Although competitors are happy that Stewart is back, some question NASCAR's decision to restore his eligibility for the three-time champion.
HAMPTON, Ga. – The NASCAR community welcomed Tony Stewart back on Friday.
After a three-week absence from Sprint Cup competition following his involvement in a tragic accident resulting in the death of 20-year-old Kevin Ward, Stewart returned to his racing family.
Kevin Harvick, who won the pole for Sunday’s Sprint Cup race at Atlanta Motor Speedway with support and an assist from his friend, teammate and team owner, was relieved to have Stewart at the track.
“It is good to have Tony back,” Harvick said. “To be able to communicate and talk to him about racing and just see him start that first step of getting back to normal, as his friend, is exciting to me.”
Harvick believed that Stewart’s ability to return to the seat of a race car will be cathartic and help his healing process.
“I think once you get in the car your mind kind of turns off and you can focus on what you’re doing and how you’re making laps and that’s really all you think about,” Harvick said. “The hardest part is getting out of the car and having to deal with everything else and your mind wanders. But inside that race car, there is just something about being in there and being in that zone and not having to listen to anybody else.

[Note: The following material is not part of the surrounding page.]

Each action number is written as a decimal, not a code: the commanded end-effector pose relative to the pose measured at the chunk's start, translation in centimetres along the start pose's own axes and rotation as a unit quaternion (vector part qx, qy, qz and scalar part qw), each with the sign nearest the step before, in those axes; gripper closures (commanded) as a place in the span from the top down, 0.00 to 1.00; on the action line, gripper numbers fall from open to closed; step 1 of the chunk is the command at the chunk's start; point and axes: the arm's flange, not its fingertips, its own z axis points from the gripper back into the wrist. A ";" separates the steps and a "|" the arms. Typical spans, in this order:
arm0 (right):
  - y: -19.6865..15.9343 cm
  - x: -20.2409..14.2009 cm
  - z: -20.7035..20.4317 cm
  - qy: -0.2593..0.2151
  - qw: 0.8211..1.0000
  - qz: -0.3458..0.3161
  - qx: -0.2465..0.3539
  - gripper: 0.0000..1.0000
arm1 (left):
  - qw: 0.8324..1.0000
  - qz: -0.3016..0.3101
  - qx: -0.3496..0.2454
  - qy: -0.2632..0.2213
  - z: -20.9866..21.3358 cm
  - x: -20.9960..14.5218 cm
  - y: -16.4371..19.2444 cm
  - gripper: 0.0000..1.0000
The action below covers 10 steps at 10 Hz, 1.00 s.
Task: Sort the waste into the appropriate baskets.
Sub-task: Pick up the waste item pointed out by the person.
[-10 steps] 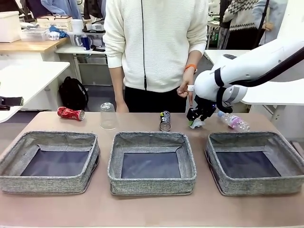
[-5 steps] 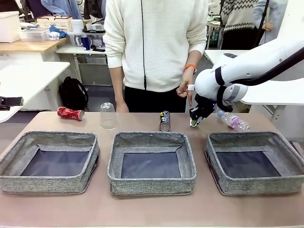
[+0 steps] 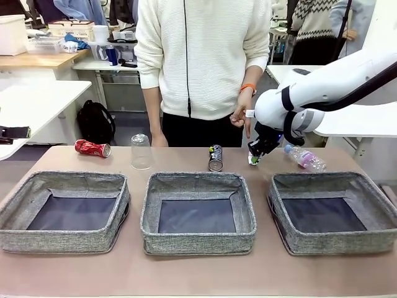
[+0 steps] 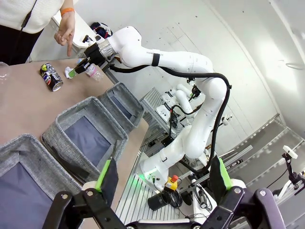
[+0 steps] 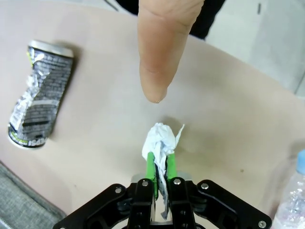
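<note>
My right gripper (image 5: 160, 160) is shut on the white crumpled paper ball (image 5: 161, 138), just above the table behind the gap between the middle basket (image 3: 197, 179) and the right basket (image 3: 329, 179). From the front the gripper (image 3: 253, 158) hangs under the person's pointing hand (image 3: 242, 115). The dark printed can (image 3: 215, 158) lies to its left and the clear bottle (image 3: 304, 158) to its right. Farther left are an upturned clear cup (image 3: 141, 152) and a red crushed can (image 3: 92, 148), behind the left basket (image 3: 74, 177). My left gripper (image 4: 162, 174) is open and holds nothing, off the table's side.
The person stands at the far edge in a white sweater, one fingertip (image 5: 157, 90) pointing down just beyond the paper ball. All three baskets have bare dark bottoms. Open tabletop runs along the near edge.
The right gripper has tightened on the paper ball and risen slightly, shifting a little left. The person's hand, the left arm and the other litter stayed put.
</note>
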 end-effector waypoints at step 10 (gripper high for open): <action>12.2 -16.5 27.6 0.082 0.995 -0.054 -0.011 0.00 | 1.000 -0.012 -0.008 -0.008 -0.2 0.2 -0.1 1.00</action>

“The only people that are talking to you are talking about racing and how your car is handling and you get inside this zone that you stay focused on and you don’t have to think about anything else. It is therapeutic. It’s relaxing and it’s what you know. It’s what he knows and to be inside that car cures a lot of problems for a short time.”
There is just something about being in there and being in that zone and not having to listen to anybody else.
"EIRI" (Except in rare instances)
While there appeared to be unanimous support for Stewart among his fellow racers, not all of his competitors were thrilled that NASCAR made an exception for the three-time champion to retain his eligibility in the Chase. Under the new format, drivers must attempt to qualify for all 26 races leading up to the playoffs with the wins and points determining the final grid of 16.
Stewart, who is currently 26 in the point standings and without a victory, would have to win one of the two final events to qualify for the Chase.
I don’t really have a comment on NASCAR’s decision.
Greg Biffle is currently 11th in the point standings. However, on the Chase “outlook”, the driver of the No. 16 Ford sits 16th, the last spot on the grid. Biffle was diplomatic when asked about NASCAR waiving the rules for Stewart.
“It’s good to have Tony back in the car,” Biffle said. “It was a very tragic situation and I think it affected a lot of people. It was a tough situation and I’m certainly glad he’s back at the race track. I’m sure it shifts his focus and makes him feel like he has something important, and I don’t really have a comment on NASCAR’s decision.”
There should be more information available than what there is.
Brad Keselowski, who will start on the front row alongside Harvick, did not mince words regarding the sanctioning body’s call to include Stewart among the Chase aspirants. While he believed that the fans were grateful that Stewart had the opportunity to compete, the former Cup champion simply requested transparency in NASCAR’s decision-making process.
“The only real feeling I have is that there should be more information available than what there is,” Keselowski said. “I think everyone is kind of getting the shaft on that one and that’s not necessarily Tony’s fault or anyone’s fault, it’s just I feel like everyone is trying to have an opinion without having any information and that’s a scary place to be.”
Brian Vickers understands the frustration of being sidelined by forces outside of one’s control. Vickers has suffered from blood clots and was forced to sit out twice – as recently as last year.
“I think it was certainly a rare and tragic situation and I’m glad NASCAR saw the circumstances,” said Vickers, who qualified 19th. “Listen, as someone who has been out of the car several times for medical incidents, I’m happy to know if I was out of the car for some reason that I’d get a chance to get back in the Chase.
“Last year, a similar thing happened -- we won a race and then I was out for medical reasons. Knowing that I’d still be able to be in the Chase is great.”
Vickers believes as NASCAR reviews the procedures moving forward, he too would like to receive the benefit of the doubt from the sanctioning body.
“There’s a lot of circumstances that I don’t know exactly how they’d handle them,” Vickers added. “Obviously they’ve set a precedent here with Tony. One day I’d like to have kids. Does that mean I get to be at the hospital with my wife if she’s having our first child even if it means missing a race but I can still make the Chase?
“I think if that’s the precedent that they’re going to set. As someone who has missed races, for me it’s a good one. Hopefully, I never have to miss another one and it’s a non-issue, but I can appreciate and understand where they’re coming from.”